*DESCRIPTION OF THE TASK:* Retype the records below from their first line through the line containing "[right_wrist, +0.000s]", and include nothing else.

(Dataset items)
◇ ◇ ◇ ◇

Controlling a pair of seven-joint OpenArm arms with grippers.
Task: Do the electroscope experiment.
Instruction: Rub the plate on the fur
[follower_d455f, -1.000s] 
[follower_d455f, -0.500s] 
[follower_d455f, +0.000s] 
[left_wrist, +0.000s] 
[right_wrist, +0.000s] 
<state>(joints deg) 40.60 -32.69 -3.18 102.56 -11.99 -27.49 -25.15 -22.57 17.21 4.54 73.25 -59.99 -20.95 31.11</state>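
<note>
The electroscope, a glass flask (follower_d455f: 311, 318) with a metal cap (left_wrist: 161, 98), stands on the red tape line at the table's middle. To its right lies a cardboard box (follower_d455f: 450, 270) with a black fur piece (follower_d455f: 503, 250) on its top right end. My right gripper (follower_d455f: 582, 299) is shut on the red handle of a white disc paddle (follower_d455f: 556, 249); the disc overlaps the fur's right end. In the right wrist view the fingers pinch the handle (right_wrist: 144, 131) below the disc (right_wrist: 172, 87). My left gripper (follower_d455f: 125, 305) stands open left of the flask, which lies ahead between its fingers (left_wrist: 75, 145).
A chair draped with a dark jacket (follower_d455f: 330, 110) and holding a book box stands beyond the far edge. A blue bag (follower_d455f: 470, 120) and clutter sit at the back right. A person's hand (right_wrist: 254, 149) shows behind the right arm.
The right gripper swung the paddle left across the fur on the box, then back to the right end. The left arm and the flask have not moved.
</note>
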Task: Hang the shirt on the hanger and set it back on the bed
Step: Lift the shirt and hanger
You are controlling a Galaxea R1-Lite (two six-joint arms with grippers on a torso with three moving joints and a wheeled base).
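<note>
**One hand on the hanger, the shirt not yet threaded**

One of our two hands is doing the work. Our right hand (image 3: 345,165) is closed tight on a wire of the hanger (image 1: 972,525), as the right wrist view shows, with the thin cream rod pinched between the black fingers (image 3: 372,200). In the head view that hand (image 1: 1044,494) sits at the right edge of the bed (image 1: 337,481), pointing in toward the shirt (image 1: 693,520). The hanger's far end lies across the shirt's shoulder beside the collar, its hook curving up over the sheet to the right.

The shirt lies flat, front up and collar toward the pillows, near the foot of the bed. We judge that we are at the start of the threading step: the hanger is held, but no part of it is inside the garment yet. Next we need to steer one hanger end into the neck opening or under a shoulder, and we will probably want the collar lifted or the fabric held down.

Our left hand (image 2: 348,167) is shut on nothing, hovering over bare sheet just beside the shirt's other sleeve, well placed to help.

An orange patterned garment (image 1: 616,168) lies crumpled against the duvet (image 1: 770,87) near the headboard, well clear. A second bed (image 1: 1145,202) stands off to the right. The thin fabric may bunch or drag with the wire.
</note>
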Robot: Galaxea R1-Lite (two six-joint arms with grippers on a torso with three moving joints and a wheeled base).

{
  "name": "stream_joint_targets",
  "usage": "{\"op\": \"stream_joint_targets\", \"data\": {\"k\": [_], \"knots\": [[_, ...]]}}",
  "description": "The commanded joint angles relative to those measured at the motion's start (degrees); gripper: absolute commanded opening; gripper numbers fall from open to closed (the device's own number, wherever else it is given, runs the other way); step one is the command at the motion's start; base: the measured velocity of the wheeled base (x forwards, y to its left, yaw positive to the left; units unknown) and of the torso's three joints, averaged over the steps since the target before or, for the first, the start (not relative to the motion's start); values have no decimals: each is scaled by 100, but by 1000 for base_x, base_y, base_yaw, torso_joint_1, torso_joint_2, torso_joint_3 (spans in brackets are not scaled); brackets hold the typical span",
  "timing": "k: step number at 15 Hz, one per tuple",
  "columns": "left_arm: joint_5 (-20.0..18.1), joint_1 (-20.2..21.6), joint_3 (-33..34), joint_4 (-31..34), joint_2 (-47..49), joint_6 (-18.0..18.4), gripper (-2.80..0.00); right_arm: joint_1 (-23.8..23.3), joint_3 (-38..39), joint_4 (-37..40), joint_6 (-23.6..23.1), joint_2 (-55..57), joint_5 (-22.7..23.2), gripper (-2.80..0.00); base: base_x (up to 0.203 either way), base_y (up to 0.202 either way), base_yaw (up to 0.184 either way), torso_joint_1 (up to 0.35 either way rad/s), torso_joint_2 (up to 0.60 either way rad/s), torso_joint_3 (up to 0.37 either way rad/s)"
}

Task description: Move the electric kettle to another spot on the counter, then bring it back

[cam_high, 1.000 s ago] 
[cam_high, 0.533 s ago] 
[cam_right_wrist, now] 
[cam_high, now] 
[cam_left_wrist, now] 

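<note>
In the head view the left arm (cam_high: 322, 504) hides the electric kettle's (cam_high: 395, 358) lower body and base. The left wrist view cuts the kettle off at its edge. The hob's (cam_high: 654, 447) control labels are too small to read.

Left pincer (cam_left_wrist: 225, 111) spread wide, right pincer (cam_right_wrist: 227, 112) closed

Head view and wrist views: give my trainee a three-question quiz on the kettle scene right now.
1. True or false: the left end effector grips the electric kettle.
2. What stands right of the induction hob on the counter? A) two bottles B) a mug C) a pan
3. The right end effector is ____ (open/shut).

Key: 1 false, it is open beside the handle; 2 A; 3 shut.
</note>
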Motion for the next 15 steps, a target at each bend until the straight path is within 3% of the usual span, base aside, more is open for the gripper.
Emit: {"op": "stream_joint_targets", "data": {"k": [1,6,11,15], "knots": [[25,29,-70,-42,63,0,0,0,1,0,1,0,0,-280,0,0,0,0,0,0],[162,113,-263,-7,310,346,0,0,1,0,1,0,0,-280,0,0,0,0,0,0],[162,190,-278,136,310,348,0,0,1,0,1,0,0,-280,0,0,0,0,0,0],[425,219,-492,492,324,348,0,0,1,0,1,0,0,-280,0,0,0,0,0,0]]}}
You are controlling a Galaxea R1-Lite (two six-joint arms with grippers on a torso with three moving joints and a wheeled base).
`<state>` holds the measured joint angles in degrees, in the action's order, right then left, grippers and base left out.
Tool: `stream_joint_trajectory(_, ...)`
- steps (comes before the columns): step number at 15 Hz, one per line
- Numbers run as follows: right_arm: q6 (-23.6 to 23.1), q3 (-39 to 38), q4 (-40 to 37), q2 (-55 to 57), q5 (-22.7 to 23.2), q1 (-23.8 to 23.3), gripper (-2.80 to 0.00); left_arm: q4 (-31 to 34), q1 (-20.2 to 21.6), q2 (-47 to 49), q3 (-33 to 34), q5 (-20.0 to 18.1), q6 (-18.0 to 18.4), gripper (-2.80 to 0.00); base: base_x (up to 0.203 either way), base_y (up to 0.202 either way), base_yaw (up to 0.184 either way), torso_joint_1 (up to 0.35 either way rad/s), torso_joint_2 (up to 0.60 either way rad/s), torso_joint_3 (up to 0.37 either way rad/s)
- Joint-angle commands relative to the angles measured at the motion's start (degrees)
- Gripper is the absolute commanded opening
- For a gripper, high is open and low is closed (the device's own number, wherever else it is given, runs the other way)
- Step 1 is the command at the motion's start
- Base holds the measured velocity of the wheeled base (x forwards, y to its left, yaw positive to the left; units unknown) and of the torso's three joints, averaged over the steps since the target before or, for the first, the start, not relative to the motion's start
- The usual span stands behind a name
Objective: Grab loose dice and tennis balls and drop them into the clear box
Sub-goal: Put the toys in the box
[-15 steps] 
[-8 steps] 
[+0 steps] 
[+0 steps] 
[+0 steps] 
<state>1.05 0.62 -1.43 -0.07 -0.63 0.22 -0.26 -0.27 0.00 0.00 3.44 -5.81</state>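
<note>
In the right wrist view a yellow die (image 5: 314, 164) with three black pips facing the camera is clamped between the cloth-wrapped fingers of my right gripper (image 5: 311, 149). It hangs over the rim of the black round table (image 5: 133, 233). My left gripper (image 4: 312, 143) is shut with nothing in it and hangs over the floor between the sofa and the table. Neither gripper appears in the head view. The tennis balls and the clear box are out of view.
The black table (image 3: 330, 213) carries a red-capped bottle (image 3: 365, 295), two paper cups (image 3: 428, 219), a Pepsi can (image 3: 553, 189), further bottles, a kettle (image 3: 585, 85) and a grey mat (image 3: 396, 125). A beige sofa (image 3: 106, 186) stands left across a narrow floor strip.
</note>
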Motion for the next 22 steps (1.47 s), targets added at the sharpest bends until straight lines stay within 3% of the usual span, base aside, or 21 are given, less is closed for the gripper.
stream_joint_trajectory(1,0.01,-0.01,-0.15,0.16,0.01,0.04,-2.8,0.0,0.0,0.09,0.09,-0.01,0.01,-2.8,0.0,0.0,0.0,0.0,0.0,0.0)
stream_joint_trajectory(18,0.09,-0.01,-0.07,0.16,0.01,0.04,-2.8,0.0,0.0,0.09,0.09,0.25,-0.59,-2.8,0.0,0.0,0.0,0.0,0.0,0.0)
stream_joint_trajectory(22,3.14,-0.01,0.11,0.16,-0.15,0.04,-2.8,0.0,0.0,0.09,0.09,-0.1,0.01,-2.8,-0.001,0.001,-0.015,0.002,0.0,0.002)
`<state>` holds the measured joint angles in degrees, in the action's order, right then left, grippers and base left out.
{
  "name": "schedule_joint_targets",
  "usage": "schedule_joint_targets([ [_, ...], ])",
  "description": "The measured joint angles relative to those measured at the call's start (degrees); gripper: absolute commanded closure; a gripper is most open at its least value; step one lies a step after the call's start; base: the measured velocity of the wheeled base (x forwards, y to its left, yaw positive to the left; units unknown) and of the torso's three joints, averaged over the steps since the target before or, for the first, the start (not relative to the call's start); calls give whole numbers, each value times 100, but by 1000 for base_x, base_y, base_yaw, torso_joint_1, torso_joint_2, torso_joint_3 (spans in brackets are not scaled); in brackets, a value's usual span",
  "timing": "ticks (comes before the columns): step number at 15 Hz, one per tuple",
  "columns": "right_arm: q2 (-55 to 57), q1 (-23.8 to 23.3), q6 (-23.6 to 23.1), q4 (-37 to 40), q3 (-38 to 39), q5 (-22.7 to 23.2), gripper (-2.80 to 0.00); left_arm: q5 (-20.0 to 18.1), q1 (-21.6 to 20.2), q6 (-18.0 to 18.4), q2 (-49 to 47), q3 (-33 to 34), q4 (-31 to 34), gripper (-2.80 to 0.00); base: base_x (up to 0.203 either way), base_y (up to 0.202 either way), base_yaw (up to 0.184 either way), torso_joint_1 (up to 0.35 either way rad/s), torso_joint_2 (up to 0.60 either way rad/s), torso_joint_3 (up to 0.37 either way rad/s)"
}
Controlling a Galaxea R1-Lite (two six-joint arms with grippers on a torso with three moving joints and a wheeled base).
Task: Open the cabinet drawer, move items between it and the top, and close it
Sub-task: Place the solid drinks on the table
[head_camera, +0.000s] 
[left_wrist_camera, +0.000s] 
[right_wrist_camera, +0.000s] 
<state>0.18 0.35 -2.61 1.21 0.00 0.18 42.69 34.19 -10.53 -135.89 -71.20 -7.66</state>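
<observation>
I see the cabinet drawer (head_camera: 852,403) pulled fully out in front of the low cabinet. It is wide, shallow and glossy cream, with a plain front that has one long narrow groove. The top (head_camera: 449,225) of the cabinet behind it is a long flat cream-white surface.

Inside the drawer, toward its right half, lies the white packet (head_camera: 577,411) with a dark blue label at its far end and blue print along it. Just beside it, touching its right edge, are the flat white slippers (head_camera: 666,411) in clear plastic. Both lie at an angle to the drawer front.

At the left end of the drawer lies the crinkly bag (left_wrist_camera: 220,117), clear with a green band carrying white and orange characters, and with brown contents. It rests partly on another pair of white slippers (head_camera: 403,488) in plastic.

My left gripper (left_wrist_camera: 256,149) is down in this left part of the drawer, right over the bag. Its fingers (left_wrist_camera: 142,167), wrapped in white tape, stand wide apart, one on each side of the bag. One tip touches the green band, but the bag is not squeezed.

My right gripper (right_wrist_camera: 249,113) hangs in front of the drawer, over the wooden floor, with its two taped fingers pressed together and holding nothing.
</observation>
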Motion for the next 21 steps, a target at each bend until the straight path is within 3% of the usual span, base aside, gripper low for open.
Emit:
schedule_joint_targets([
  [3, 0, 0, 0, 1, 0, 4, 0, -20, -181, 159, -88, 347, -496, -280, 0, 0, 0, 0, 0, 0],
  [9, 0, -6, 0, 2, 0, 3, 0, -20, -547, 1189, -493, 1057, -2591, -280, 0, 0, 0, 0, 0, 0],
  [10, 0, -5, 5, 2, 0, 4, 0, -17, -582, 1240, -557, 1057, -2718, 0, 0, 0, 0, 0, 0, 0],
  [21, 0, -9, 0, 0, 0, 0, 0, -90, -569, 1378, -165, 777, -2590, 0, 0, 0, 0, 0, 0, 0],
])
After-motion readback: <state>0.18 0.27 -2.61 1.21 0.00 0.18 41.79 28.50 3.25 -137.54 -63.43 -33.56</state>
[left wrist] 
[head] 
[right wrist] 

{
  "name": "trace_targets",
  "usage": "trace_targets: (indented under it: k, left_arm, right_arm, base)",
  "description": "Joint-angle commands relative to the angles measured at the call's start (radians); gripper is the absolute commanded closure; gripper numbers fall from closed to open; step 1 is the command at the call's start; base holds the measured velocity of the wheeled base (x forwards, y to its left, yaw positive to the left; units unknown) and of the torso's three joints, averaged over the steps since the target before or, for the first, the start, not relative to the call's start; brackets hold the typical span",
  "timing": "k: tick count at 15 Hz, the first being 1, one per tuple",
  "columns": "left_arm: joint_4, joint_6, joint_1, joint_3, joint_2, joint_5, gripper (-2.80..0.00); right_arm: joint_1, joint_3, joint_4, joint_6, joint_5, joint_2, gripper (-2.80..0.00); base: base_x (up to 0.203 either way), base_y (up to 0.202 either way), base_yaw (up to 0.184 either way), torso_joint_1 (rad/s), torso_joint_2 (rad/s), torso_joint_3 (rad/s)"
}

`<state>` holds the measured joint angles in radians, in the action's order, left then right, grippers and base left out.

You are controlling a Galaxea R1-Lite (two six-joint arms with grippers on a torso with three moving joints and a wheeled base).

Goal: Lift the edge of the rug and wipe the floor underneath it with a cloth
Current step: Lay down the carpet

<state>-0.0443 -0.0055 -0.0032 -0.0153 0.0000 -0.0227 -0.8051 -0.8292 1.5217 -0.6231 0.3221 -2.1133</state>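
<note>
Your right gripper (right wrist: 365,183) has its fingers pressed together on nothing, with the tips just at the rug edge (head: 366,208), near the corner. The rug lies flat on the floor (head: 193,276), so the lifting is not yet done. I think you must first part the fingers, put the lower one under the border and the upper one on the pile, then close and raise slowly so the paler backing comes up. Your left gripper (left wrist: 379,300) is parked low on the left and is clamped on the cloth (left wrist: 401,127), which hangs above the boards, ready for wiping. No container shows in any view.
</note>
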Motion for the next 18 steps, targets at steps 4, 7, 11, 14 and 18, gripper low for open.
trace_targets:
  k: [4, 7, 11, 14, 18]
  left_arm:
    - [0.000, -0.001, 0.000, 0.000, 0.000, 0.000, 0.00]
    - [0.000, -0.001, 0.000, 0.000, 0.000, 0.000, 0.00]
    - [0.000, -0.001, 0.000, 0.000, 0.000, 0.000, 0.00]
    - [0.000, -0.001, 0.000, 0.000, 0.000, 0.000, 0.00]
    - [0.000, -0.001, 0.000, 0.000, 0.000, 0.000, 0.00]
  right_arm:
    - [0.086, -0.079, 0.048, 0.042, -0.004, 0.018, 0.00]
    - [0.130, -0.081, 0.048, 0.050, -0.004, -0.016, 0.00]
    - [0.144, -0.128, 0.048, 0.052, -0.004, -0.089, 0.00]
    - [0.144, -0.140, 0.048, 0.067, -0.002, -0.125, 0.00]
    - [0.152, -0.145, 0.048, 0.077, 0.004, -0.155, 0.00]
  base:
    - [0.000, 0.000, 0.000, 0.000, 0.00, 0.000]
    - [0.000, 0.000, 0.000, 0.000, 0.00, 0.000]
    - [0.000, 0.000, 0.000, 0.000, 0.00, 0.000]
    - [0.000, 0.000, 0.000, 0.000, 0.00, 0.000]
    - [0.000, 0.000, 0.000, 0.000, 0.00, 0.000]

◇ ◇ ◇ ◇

*RESPONSE AREA:*
Controlling a pair of seven-joint OpenArm arms with grippers.
Task: Do the electroscope experiment.
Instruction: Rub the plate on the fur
[follower_d455f, -1.000s] 
[follower_d455f, -0.500s] 
[follower_d455f, +0.000s] 
[left_wrist, +0.000s] 
[right_wrist, +0.000s] 

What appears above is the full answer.